Get information about consortium conferences using xpath requests from the xhtml code of the main page.
Let's start writing xpath requests.

First xpath request

Open the Firepath tab in FireBug, select the element for analysis with the selector, click: Firepath created an xpath request to the selected element.

If you select the header of the first event, then the request will be like this:

After deleting redundant indexes, the query will correspond to all elements of the "header" type.

Firepath highlights elements that match the query. You can see in real time which nodes of the document match the query.

Go ahead. We create queries to search for conference venues and their sponsors either using the selector or by modifying the first query.

Request for information on conference venues:
.//*[@] / ul / li / div / p

So we get the list of sponsors:
.//*[@] / ul / li / div / p

Xpath syntax

Let's go back to the created queries and see how they work.
Let's consider the first request in detail

In this query, I highlighted three parts to demonstrate the capabilities of xpath. (The division into parts is catchy)

First part
.// - recursive descent to zero or more hierarchy levels from the current context. In our case, the current context is the root of the document.

The second part of
* - any element
[@. XHTML element identifiers must be unique. Therefore, the query "any element with a specific ID" should return the only node we are looking for.

We can replace * to the exact node name div in this request
div [@]

Thus, we go down the document tree to the desired node div [@]. We are absolutely not worried about which nodes the DOM tree consists of and how many hierarchy levels remain above.

The third part
/ ul / li / div / p / a –Xpath-path to a specific element. The path consists of addressing steps and the conditions for checking nodes (ul, li, etc.). Steps are separated by a "/" (slash).

Xpath collections

It is not always possible to access a node of interest using a predicate or addressing steps. Very often at the same level of the hierarchy there are how many nodes of the same type and it is necessary to select “only the first” or “only the second” nodes. For such cases, collections are provided.

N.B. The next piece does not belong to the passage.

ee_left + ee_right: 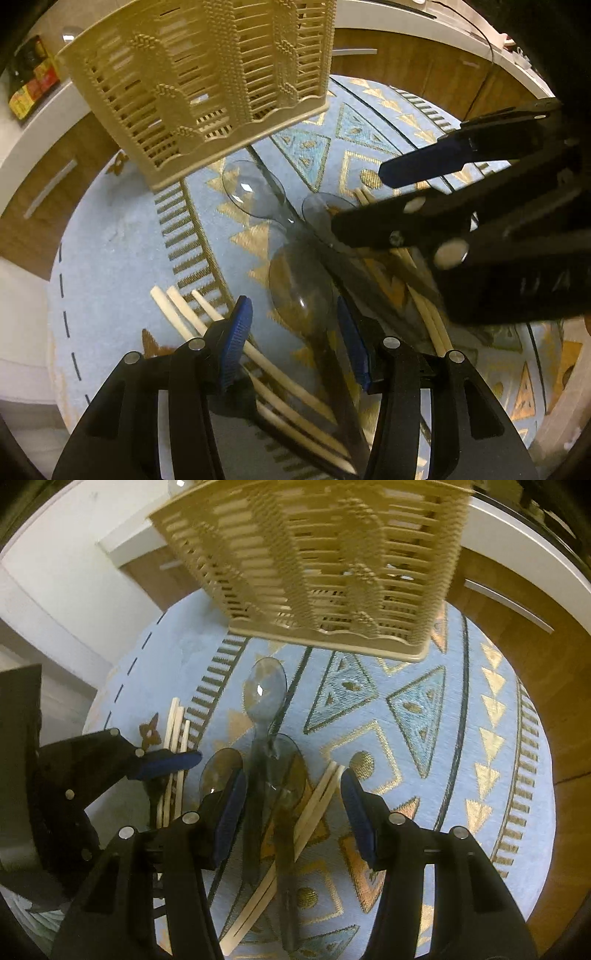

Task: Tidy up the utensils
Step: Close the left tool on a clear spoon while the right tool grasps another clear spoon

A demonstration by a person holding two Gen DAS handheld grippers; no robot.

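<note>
Both pairs of fingers stand parted and grasp nothing as we point them steeply down at the rug. On our left gripper the blue pads straddle the bowl of a clear plastic spoon without pressing on it, and a bundle of pale chopsticks passes under the left-hand pad. Our right gripper hangs over the same heap: between its fingers lie the dark translucent handles of the spoons and a second bundle of chopsticks, slanting from lower left to upper right, and we see no pad touching any of them.

In the right wrist view three clear spoons lie close together with bowls toward the basket, the farthest spoon with a bright glint in its bowl. The left gripper shows at that view's left edge, near the first chopstick bundle.

Beyond the utensils a beige slotted cutlery basket stands upright on the patterned blue-and-gold rug, well apart from both grippers. Wooden cabinet fronts with white tops curve around the rug.
</note>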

The xpath collections allow you to access an element by its index. Indexes correspond to the order in which the elements were presented in the original document. The serial number in the collections is counted from one.

Based on the fact that the “venue” is always the second paragraph after the “conference name”, we get the following query:
.//*[@] / ul / li / div / p
Where p is the second element in the set for each node in the list / ul / li / div.

Similarly, we can get the list of sponsors by request:
.//*[@] / ul / li / div / p

Some xpath functions

There are many functions in xpath for working with elements within a collection. I will give only some of them.

last ():
Returns the last item in the collection.
Query ul / li / div / p [last ()] - will return the last paragraphs for each node of the ul list.
The first () function is not provided. To access the first item, use the index "1".

text ():
Returns the test content of an element.
.// a [text () = 'Archive'] - we get all the links with the text “Archive”.

position () and mod:
position () - returns the position of the element in the set.
mod - remainder of division.

By the combination of these functions we can get:
- odd elements ul / li [position () mod 2 = 1]
- even elements: ul / li [position () mod 2 = 0]

Comparison operations

  • - logical "more"
  • = - logical "greater than or equal to"

ul / li [position ()> 2], ul / li [position () - list items starting from the 3rd number and vice versa.


In a simple example, we saw the capabilities of xpath for accessing web page nodes.
Xpath is the industry standard for accessing xml and xhtml, xslt transform elements.
You can use it for parsing any html page. If the source html-code contains significant markup errors, pass it through tidy. Errors will be fixed.

Try to refuse regular expressions when parsing web pages in favor of xpath.
This will make your code easier, more understandable. You make fewer mistakes. Reduce debugging time.